— Exercise directions —
From the data below, repeat exactly the lines from the line with "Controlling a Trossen" to the line with "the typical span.", both included.

— Information shown —
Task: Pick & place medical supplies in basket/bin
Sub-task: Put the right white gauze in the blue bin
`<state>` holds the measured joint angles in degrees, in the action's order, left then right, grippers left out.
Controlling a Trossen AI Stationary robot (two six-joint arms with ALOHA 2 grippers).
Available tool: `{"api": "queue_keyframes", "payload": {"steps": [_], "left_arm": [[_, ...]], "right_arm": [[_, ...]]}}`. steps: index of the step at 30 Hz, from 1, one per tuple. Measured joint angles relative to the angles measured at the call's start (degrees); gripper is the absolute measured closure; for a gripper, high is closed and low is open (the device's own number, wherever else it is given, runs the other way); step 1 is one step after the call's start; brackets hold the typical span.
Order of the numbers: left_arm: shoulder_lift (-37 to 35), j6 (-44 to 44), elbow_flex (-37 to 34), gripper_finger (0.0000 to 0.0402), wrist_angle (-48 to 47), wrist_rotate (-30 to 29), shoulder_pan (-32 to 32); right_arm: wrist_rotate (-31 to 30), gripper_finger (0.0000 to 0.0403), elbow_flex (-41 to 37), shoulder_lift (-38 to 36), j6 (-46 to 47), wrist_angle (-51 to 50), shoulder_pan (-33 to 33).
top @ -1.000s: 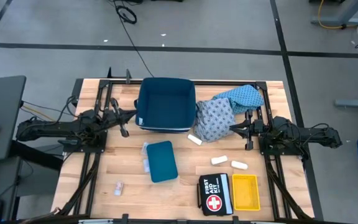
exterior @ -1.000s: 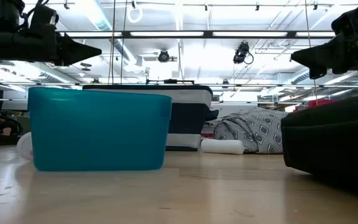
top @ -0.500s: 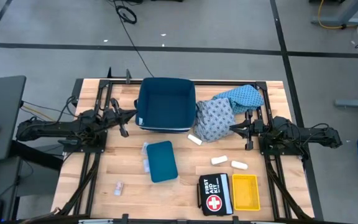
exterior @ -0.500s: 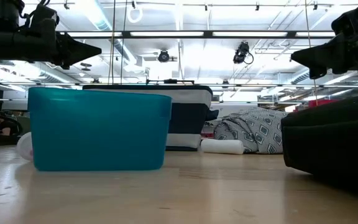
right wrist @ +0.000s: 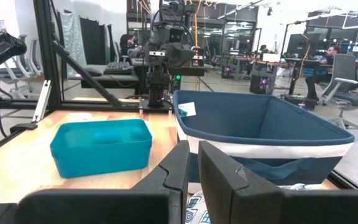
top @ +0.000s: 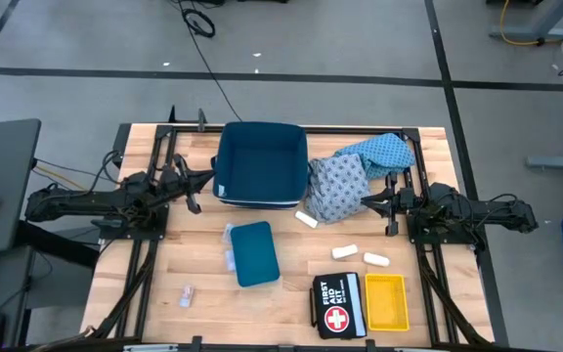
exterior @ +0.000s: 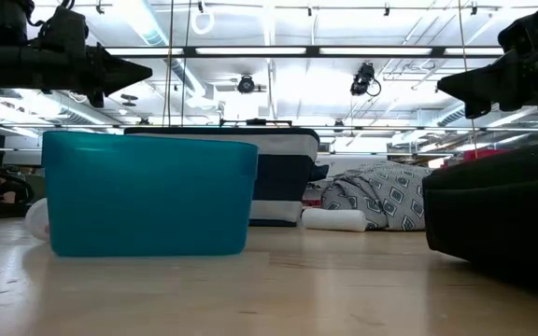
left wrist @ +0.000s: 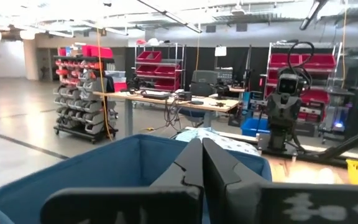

— Solution to the problem —
Controlling a Trossen AI Stationary robot (two six-joint arms with ALOHA 2 grippers).
Available tool: `{"api": "queue_keyframes", "payload": {"steps": [_], "left_arm": [[_, ...]], "right_arm": [[_, ...]]}}`. steps: index of the step at 30 Hz, from 1, one per tuple. Measured joint angles relative to the angles measured at the call's start (degrees); gripper is the absolute measured closure; for a gripper, high is closed and low is open (the device's own number, wherever else it is given, runs the other way); step 1 is one step after the call's start; brackets hold the typical span.

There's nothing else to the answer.